> PROBLEM TO SOLVE: I need the number of lines in the data that contain the word "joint", and nothing beyond it.

> RECORDS SUPPLIED:
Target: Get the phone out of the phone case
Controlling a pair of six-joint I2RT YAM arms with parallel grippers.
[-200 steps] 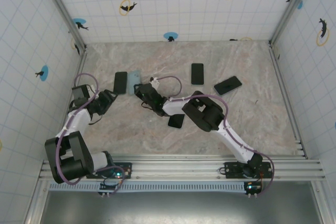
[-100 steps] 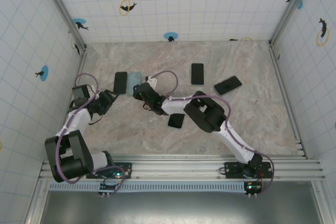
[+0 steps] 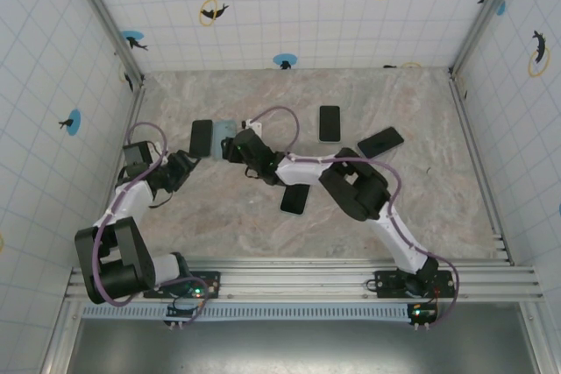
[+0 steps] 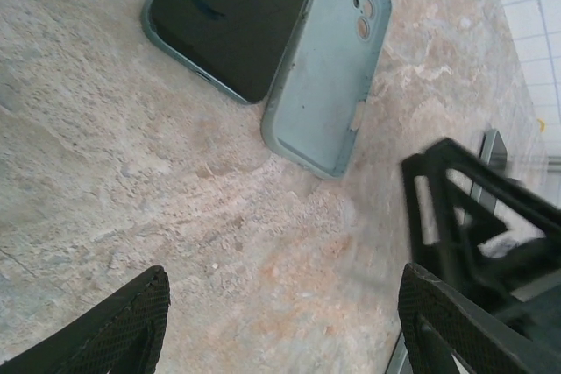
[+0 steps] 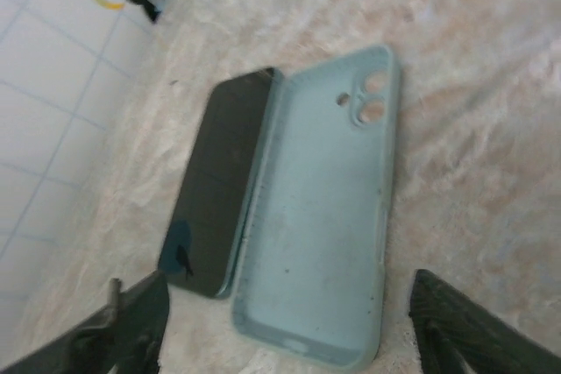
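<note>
The dark phone (image 3: 201, 137) lies flat on the table, out of the pale blue phone case (image 3: 225, 135). The empty case (image 5: 320, 216) rests hollow side up, its long edge against the phone (image 5: 215, 190). My right gripper (image 3: 237, 148) is open just on the near side of the case, with the right gripper (image 5: 289, 339) fingers either side of the case's near end and holding nothing. My left gripper (image 3: 183, 165) is open over bare table, short of the phone (image 4: 230, 19) and the case (image 4: 329, 76). Between the left gripper (image 4: 289, 330) fingers there is only table.
Three other dark phones lie on the marble table: one (image 3: 329, 123) at the back middle, one (image 3: 380, 142) angled to its right, one (image 3: 295, 199) under the right arm. Tiled walls and metal rails (image 3: 478, 155) close in the sides.
My right gripper has opened and moved back-left toward the case, and its elbow has swung right. The left arm, the phone and the case stay where they were.
</note>
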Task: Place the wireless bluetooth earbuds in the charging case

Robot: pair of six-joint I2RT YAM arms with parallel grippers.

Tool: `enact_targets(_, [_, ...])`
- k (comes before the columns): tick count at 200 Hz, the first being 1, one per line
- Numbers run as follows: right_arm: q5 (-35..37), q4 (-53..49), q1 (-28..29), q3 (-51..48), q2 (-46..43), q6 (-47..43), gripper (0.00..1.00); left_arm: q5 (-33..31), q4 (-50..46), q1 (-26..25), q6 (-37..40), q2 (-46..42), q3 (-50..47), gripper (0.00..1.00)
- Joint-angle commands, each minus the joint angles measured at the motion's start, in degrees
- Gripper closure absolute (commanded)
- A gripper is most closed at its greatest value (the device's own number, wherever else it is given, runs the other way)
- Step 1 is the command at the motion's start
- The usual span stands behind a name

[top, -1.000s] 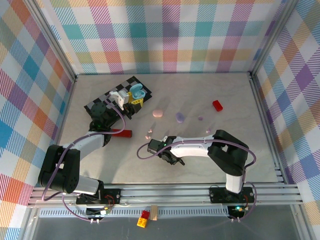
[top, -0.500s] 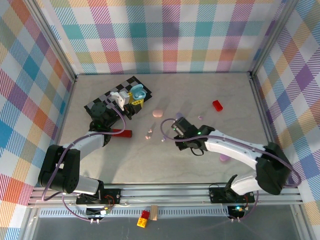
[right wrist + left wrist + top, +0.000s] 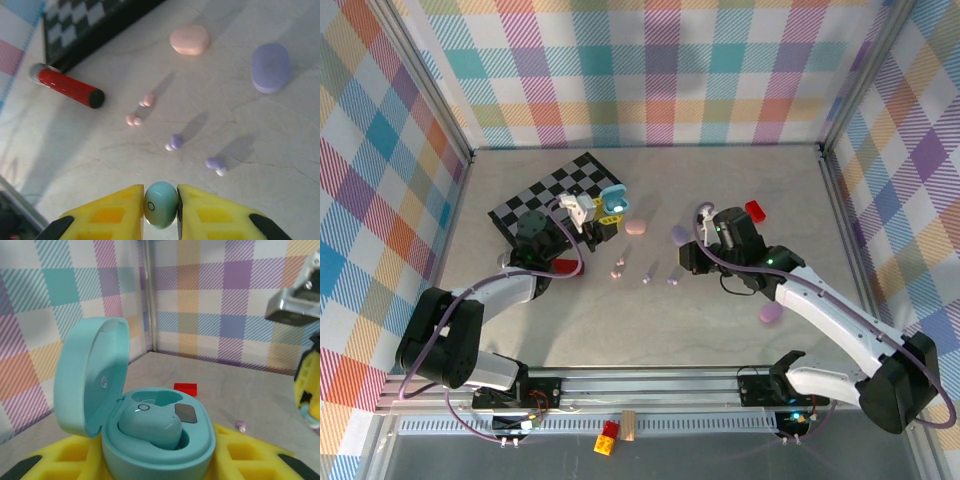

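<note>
My left gripper (image 3: 603, 207) is shut on the open teal charging case (image 3: 159, 445), lid (image 3: 92, 375) up on the left. One teal earbud (image 3: 150, 424) sits in the near socket; the far socket looks empty. My right gripper (image 3: 161, 206) is shut on a second teal earbud (image 3: 161, 204), pinched between the yellow fingers (image 3: 112, 212) above the table. In the top view the right gripper (image 3: 692, 255) hangs to the right of the case. Two pink earbuds (image 3: 147, 100) (image 3: 132, 120) and two purple earbuds (image 3: 175, 141) (image 3: 216, 164) lie loose below it.
A shut pink case (image 3: 636, 226) and a shut purple case (image 3: 679, 234) lie between the grippers. A red cylinder (image 3: 563, 266) lies by the checkered board (image 3: 545, 190). A red block (image 3: 755, 210) sits at the back right, another purple piece (image 3: 769, 314) nearer the front.
The right arm has swung from the front centre to the right and back, past the loose earbuds. The left gripper has carried the teal case to the right, off the board's edge.
</note>
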Motion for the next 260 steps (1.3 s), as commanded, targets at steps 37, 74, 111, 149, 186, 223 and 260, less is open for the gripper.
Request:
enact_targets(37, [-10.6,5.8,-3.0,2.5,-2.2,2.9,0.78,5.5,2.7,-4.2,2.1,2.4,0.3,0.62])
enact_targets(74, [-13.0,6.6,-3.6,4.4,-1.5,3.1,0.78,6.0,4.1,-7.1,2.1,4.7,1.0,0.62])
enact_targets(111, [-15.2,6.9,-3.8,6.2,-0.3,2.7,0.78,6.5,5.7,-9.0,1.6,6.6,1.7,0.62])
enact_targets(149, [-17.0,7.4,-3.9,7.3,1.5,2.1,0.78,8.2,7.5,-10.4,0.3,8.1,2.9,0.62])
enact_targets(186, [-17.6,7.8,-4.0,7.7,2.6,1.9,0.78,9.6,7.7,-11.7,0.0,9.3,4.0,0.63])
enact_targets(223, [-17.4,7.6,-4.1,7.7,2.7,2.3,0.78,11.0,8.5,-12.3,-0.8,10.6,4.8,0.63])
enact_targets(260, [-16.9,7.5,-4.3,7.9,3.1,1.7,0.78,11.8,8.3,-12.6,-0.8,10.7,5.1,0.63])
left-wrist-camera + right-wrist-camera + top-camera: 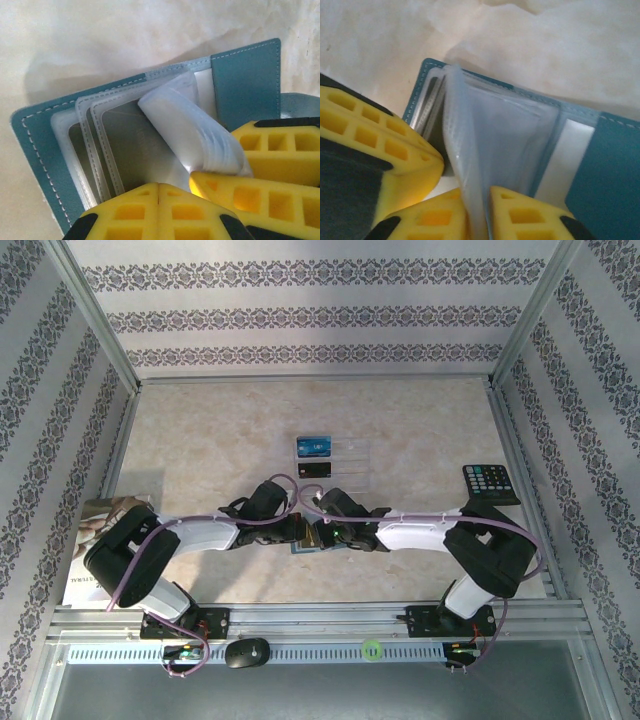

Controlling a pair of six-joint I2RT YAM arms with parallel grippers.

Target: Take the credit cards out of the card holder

> RESPONSE AREA: 4